Allí estaba, sentado en una banqueta, con los pies descalzos sobre las baldosas rotas de la vereda, gorra marrón, manos arrugadas, sostenía un viejo bastón de madera; pantalones que, arremangados, dejaban libres sus pantorrillas y una camisa blanca, gastada, con un chaleco de lana tejido a mano. El anciano miraba a la nada. Lloró y en su única lágrima expresó tanto, que me fue muy difícil acercarme a preguntarle o siquiera consolarlo. Pasé por el frente de su casa mirándolo, al girar su cara fijó su vista en mi.
Le sonreí, lo saludé con un gesto, aunque no crucé la calle. No me animé, no lo conocía y si bien entendí que con aquella lágrima mostraba una gran necesidad, seguí mi camino, sin convencerme de estar haciendo lo correcto. Guardé la imagen de su mirada encontrándose con la mía. Traté de olvidarme. Caminé rápido, como escapándome. Compré un libro y ni bien llegué a mi casa comencé a leerlo. Esperaba que el tiempo borrara esa presencia... pero esa lágrima no se olvidaba...
“Los viejos no lloran así, por nada”, me dije. Esa noche me costó dormir, la conciencia no entiende de horarios. Decidí que a la mañana volvería a su casa y conversaría con él, tal como entendí que me lo había pedido. Luego de vencer mi pena, logré dormir. Recuerdo haber preparado un poco de café, compré galletas y, muy deprisa, fui a su casa convencido de tener mucho por conversar. Llamé a la puerta, cedieron las rechinantes bisagras y salió otro hombre.
“¿Qué desea?”, preguntó, mirándome con un gesto adusto.
“Busco al anciano que vive en esta casa”, contesté.
“Mi padre murió ayer por la tarde”, dijo entre lágrimas.

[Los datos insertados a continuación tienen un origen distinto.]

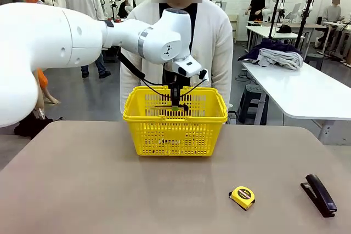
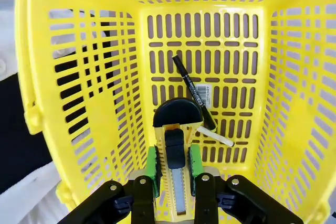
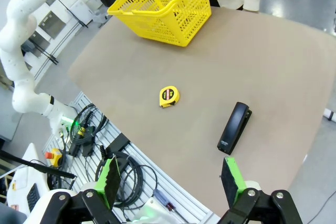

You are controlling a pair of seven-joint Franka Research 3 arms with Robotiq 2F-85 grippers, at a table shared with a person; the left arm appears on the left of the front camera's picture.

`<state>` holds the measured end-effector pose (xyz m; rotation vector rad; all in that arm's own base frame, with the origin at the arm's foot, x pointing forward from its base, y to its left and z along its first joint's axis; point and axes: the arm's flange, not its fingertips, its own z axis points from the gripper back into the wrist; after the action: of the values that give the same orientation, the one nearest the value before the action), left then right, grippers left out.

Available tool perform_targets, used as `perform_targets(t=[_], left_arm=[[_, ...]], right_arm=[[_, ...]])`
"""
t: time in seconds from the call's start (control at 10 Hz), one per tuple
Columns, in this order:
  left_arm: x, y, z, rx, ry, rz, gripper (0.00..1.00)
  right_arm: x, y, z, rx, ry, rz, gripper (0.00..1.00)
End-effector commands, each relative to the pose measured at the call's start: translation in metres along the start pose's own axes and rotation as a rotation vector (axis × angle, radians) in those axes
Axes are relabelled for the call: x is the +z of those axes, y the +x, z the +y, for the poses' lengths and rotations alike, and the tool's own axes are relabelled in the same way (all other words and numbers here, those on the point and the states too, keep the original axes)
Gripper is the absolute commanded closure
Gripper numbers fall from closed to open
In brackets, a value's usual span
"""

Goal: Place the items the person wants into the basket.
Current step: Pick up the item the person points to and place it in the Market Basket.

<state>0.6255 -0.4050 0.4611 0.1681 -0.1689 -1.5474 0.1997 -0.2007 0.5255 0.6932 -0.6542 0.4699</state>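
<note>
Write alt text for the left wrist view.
The left gripper, its jaws shut on the yellow utility knife, holds it inside the yellow basket. On the basket floor beyond lie a black pen and a white marker.

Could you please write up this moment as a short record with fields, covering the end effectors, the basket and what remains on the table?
left end effector: shut on the yellow utility knife, held over the inside of the basket
right end effector: open, holding nothing, high above the table
basket contents: black pen and white marker on the floor
on table: tape measure, black stapler
person: standing behind the basket
</note>
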Motion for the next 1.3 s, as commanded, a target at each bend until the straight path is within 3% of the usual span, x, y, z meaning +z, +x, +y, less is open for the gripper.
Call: perform_targets(t=[0.0, 0.5, 1.2], left_arm=[[-0.009, 0.010, 0.024, -0.028, -0.048, -0.005, 0.72], [-0.051, 0.007, 0.046, -0.012, -0.108, -0.031, 0.72], [-0.080, 0.016, 0.041, -0.014, -0.192, -0.041, 0.72]], right_arm=[[-0.002, 0.000, -0.001, 0.010, 0.020, -0.023, 0.00], [-0.002, 0.000, -0.001, 0.010, 0.020, -0.023, 0.00], [-0.002, 0.000, -0.001, 0.010, 0.020, -0.023, 0.00]])
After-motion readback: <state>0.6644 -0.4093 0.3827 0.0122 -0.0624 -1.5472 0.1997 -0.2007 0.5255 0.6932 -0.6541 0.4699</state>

“¡Murió!”, respondí decepcionado. Las piernas se me aflojaron, la mente se me nubló y los ojos se me humedecieron.
“¿Usted quien es?”, volvió a interrogar.
“En realidad nadie -contesté- ayer pasé por la puerta de su casa y estaba su padre sentado, vi que lloraba y a pesar de que lo saludé no me detuve a preguntarle qué le sucedía. Hoy volví para hablar con él pero veo que es tarde”.
“No me lo va a creer, pero Usted es la persona de quien hablaba en su diario”, me comentó el hijo.
Extrañado por lo que me decía, lo miré pidiéndole más explicaciones.
“Pase, por favor”, me dijo.
Me llevó hasta donde estaba su diario y la ultima hoja rezaba: "hoy me regalaron una sonrisa plena y un saludo amable... hoy es un día bello".
Tuve que sentarme, me dolió el alma de solo pensar lo importante que hubiera sido para ese anciano que yo cruzara aquella calle. Me levanté lentamente, miré al hombre y le dije: “Si hubiera cruzado de vereda y hubiera conversado unos instantes con su padre...
” Pero me interrumpió y, con los ojos humedecidos de llanto, dijo: “¡Si yo hubiera venido a visitarlo al menos una vez este último año, quizás su saludo y su sonrisa no hubieran significado tanto!”.